§ **Exercise prompt**:
Your copy should match the listing below exactly, except that it holds no images.
○ ○ ○
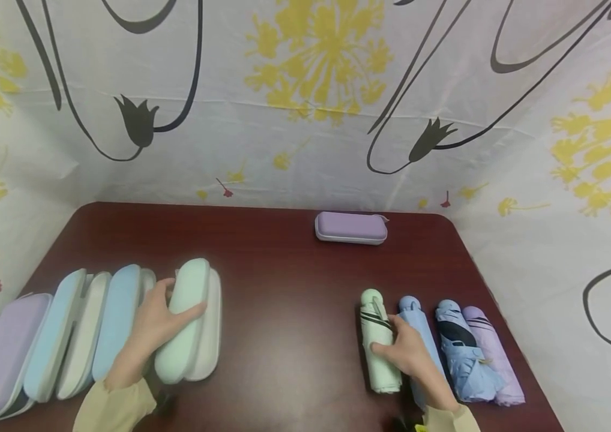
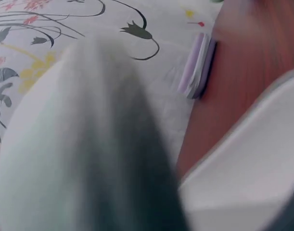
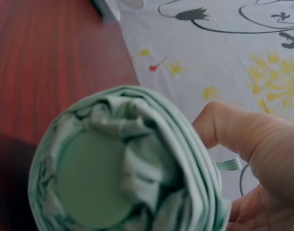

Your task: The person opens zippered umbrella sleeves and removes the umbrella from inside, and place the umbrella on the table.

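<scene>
At the left of the head view, my left hand [image 1: 146, 327] grips a pale green hard case [image 1: 189, 285], thumb across its upper face and fingers on its far left side. A whitish shell [image 1: 209, 336] lies against that case's right side; whether both belong to one case I cannot tell. Close up and blurred, the green case [image 2: 36, 159] fills much of the left wrist view. My right hand [image 1: 410, 351] holds a folded pale green umbrella [image 1: 378, 366] lying on the table, its thumb over the top. The umbrella's round end [image 3: 94, 178] faces the right wrist camera.
Left of my left hand leans a row of cases, among them a purple case [image 1: 5, 354] and a blue case [image 1: 54, 336]. Right of the green umbrella lie a blue umbrella [image 1: 416, 318], a looser blue umbrella [image 1: 464, 366] and a purple umbrella [image 1: 491, 342]. Another purple case [image 1: 351, 227] sits at the back edge.
</scene>
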`<action>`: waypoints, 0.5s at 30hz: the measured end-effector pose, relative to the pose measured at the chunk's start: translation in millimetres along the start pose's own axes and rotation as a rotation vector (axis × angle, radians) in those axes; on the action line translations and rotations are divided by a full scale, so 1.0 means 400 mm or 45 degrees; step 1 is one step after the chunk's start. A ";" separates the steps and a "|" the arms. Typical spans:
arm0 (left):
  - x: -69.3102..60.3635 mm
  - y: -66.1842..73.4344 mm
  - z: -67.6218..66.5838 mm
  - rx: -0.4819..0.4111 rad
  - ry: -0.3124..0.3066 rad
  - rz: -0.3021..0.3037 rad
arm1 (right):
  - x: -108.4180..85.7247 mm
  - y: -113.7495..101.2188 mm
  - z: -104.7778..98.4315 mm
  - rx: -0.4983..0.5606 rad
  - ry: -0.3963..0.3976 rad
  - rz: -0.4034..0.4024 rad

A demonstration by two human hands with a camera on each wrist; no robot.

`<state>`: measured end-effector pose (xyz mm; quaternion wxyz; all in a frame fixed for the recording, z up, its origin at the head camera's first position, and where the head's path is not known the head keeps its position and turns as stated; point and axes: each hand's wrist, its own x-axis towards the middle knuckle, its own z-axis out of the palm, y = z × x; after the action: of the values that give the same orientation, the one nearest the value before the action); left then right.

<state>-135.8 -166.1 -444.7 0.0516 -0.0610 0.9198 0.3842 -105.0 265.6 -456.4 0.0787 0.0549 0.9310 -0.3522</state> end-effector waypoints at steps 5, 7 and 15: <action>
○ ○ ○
§ **Response area**:
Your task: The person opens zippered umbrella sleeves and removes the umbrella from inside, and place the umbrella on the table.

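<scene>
At the left of the head view, my left hand [image 1: 146, 327] grips a pale green hard case [image 1: 189, 285], thumb across its upper face and fingers on its far left side. A whitish shell [image 1: 209, 336] lies against that case's right side; whether both belong to one case I cannot tell. Close up and blurred, the green case [image 2: 36, 159] fills much of the left wrist view. My right hand [image 1: 410, 351] holds a folded pale green umbrella [image 1: 378, 366] lying on the table, its thumb over the top. The umbrella's round end [image 3: 94, 178] faces the right wrist camera.
Left of my left hand leans a row of cases, among them a purple case [image 1: 5, 354] and a blue case [image 1: 54, 336]. Right of the green umbrella lie a blue umbrella [image 1: 416, 318], a looser blue umbrella [image 1: 464, 366] and a purple umbrella [image 1: 491, 342]. Another purple case [image 1: 351, 227] sits at the back edge.
</scene>
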`<action>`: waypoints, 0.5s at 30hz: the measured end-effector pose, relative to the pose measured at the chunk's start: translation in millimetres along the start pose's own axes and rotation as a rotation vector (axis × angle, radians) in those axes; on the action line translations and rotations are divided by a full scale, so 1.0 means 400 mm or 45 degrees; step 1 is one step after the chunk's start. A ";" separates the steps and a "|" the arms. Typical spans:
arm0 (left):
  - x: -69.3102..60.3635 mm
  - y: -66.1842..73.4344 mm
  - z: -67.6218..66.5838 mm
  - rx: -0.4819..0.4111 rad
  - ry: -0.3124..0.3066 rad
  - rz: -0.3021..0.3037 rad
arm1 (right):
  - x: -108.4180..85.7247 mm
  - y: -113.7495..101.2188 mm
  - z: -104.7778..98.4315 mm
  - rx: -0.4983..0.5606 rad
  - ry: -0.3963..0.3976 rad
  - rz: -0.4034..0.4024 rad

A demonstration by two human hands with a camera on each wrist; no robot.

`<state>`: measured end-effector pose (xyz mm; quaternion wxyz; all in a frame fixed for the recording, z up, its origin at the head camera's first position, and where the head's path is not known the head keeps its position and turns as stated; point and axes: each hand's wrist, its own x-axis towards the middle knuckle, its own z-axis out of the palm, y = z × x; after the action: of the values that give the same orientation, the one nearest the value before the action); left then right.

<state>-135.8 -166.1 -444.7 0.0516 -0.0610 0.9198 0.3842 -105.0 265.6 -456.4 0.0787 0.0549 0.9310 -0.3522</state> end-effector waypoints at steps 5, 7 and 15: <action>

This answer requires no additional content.